His powerful presence pervaded the atmosphere. She was paralyzed by it, enraptured, entranced.

“Zirondelle. Look at me.”

Her name on his lips was the sweetest caress. His words were a command she could not
disobey. She glanced up immediately, gaze locking with his piercing blue eyes. “Yes?”

“I know it’s you.”

“Wh-what? Me?” She drew in a shaky breath. “You do?” Well. It was only about time,
wasn’t it? After all, she’d known it was him for most of her life. He was her destiny, her fate, the
other half of her soul.

“Yes. I know it’s you who’s cast this spell upon me.”

Zee’s heart sank. Was that all he was talking about? Disappointment fueled her defiance.
She tossed her head and demanded, “And? What if it was?”

“Then you will remove it. At once.”

“What if I won’t?”

His eyes widened. “You would dare defy me?”

Would she?

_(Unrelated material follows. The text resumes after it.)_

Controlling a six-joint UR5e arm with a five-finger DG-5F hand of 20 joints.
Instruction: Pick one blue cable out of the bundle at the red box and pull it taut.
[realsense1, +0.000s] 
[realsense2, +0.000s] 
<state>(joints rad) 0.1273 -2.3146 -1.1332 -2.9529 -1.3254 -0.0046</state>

The thought shook her and, for just a moment, she considered backing down.
She didn’t want him angry with her, after all. Even if she weren’t madly in love with the man,
she still would never want to make an enemy of him—no one with any sense at all would want
that! On the other hand, desperation was a powerful goad. At this point, she was willing to go
pretty far to attract his attention. And if this was what it took, so be it.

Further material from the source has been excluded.